Gucci Admin Gets Fired, Then Gets Even. <i>Really</i> Even

Hell hath no fury like a coder scorned. A Gucci network engineer, who was fired for what prosecutors said was "abusing his employee discount," was indicted Monday (April 4) and accused of striking back at Gucci. He allegedly deleted several virtual servers, shut down a storage area network (SAN) and deleted corporate mailboxes. But the methods 34-year-old Sam Chihlung Yin used to eke out his revenge are even more interesting: He created a non-existent employee (prior to his being fired) and then issued the vapor worker a VPN token. The government says he then "tricked" IT staff into activating it.

If the accusations are true, then the network engineer certainly engaged in decidedly naughty behavior. But in terms of engaging in proper security procedures—especially if there was any payment-card data lurking in those servers—there's plenty of black coal to go around. (New definition of the time duration equivalent of absolute zero: The interval between Gucci's PCI QSA hearing about this indictment and when he sends an E-mail demanding a meeting.)

Gucci's IT staff was "tricked" into activating a VPN token for a non-existent employee? That must have been some trick. How difficult is it to look up an employee and verify with a known manager that he/she needs that access and, by the way, actually exists?

This guy's Capt. Tuttle was granted complete admin privileges, such that entire virtual servers could be deleted. That didn't raise any eyebrows? And this non-existent worker had this access from June through November. Six full months of admin access and no one bothered to verify that this was a legitimate manager?
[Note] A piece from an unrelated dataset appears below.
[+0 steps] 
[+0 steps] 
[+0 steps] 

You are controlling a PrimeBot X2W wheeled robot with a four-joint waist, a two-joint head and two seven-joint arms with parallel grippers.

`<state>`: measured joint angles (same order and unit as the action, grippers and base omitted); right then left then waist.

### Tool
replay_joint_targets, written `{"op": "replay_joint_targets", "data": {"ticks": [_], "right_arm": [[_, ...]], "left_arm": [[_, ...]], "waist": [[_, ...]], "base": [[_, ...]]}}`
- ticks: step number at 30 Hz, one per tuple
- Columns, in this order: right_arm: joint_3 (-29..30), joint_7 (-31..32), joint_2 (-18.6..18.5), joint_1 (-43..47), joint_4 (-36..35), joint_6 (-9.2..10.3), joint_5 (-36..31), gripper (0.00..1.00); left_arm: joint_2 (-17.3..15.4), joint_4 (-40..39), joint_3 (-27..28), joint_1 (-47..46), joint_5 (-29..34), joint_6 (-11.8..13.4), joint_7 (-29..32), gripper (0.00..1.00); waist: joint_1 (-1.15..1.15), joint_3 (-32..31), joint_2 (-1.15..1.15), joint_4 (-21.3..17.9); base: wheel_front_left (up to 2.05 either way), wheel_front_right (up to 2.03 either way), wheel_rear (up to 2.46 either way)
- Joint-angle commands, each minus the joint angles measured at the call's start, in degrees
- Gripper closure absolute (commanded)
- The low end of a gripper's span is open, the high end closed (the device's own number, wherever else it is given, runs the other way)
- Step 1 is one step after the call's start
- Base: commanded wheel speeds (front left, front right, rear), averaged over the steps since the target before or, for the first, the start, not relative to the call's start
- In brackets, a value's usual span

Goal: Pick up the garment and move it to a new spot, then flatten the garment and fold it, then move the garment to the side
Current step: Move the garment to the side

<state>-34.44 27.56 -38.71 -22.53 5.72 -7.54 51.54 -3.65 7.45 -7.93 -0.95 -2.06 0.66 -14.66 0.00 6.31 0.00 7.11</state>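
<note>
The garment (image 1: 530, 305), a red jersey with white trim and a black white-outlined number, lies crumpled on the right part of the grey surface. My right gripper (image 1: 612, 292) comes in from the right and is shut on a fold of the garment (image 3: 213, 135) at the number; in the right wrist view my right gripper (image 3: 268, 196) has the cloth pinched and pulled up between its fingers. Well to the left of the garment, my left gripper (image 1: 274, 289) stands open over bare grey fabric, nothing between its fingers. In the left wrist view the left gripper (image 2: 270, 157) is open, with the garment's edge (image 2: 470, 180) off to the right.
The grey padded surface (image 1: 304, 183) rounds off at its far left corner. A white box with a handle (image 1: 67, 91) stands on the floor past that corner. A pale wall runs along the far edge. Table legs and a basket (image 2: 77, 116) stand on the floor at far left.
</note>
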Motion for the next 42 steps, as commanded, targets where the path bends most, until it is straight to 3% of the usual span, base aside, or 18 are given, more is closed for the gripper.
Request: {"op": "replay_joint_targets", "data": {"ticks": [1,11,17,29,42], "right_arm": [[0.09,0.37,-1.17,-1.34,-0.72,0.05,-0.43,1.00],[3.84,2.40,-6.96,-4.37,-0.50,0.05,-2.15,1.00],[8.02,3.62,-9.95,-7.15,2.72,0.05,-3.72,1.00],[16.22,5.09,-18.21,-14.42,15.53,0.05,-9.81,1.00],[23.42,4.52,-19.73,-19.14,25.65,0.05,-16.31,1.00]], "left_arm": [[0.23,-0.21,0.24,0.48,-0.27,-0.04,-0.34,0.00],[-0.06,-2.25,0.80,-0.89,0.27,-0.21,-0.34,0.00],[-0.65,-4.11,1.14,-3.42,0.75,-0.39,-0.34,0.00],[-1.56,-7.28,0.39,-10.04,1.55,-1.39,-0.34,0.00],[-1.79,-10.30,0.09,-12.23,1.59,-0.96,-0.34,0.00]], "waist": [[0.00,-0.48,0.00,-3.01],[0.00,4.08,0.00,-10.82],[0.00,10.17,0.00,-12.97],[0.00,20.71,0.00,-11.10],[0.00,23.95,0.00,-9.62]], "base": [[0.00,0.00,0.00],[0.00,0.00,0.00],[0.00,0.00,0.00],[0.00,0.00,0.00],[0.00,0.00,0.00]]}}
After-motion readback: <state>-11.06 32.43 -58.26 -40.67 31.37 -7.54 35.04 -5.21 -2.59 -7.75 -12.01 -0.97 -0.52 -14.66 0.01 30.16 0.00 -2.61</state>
By the way, this non-existent employee's network account was created by a fired network engineer. Shouldn't standard policy be to carefully re-examine all recent activity by fired network engineers, for precisely this type of situation?
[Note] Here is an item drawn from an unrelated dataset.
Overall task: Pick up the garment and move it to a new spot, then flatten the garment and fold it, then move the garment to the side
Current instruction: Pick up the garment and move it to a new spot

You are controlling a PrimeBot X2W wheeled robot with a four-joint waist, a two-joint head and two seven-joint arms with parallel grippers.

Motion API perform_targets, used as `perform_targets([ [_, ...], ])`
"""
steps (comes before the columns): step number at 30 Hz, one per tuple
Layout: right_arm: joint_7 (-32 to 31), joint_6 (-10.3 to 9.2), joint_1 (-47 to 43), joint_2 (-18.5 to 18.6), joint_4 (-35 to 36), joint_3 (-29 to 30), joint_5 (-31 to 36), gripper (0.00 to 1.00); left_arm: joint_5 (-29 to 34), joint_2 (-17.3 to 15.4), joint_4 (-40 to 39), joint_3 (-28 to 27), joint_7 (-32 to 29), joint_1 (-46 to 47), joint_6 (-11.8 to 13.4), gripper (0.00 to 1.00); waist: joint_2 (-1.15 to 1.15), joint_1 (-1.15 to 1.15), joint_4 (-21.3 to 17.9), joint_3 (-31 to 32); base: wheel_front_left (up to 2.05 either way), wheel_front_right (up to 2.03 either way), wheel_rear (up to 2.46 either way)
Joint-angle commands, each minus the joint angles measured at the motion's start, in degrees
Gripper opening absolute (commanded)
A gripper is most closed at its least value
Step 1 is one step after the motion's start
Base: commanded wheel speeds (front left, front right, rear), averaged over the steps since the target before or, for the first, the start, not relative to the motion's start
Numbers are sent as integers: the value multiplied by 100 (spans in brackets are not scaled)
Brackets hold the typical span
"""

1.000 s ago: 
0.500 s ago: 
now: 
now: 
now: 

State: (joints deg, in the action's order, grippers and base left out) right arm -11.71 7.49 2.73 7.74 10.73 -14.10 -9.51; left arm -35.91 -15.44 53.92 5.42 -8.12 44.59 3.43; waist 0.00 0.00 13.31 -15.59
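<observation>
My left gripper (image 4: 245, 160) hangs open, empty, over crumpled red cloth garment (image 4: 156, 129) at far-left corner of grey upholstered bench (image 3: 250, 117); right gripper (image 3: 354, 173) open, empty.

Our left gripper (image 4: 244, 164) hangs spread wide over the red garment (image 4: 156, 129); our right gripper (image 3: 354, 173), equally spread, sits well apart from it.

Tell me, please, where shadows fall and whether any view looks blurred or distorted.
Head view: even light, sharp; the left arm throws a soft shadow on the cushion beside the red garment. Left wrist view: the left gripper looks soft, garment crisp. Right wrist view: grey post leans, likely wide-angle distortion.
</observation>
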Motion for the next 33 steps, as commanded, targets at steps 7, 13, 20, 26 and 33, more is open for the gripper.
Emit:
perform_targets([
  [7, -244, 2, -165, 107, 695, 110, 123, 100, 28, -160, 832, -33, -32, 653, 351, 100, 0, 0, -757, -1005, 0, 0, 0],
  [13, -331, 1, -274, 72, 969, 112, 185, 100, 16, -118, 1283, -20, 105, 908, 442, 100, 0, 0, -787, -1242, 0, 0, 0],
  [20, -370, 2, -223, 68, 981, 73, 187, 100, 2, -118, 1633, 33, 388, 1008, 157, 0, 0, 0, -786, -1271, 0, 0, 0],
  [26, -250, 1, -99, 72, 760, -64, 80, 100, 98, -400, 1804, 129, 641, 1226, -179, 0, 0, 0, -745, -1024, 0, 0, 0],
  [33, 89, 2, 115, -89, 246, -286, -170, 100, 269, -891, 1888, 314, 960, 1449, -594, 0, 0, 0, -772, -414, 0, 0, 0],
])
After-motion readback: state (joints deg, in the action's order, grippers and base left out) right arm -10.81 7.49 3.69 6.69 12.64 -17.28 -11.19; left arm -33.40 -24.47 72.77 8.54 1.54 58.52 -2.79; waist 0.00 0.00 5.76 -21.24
According to the indictment and people familiar with the prosecution efforts in the Manhattan District Attorney's Office, network engineer Yin—a naturalized U.S. citizen from Taiwan, who worked out of Gucci's IT operations in Secaucus, N.J.—was fired in May 2010 for abusing his employee discount by purchasing Gucci products in substantial bulk and then reselling those products in Asia.

Before he was fired, though, he laid a foundation for revenge. In court, prosecutors said there was no known profit motive for the retaliation: just revenge.Access to Gucci's VPN is through connecting a USB-sized token. Yin created the fictional employee and then, when he was fired, he took the token with him. (Given that it wasn't in his name, Gucci had no reason to ask for it back. For that matter, they likely didn't even know it existed.)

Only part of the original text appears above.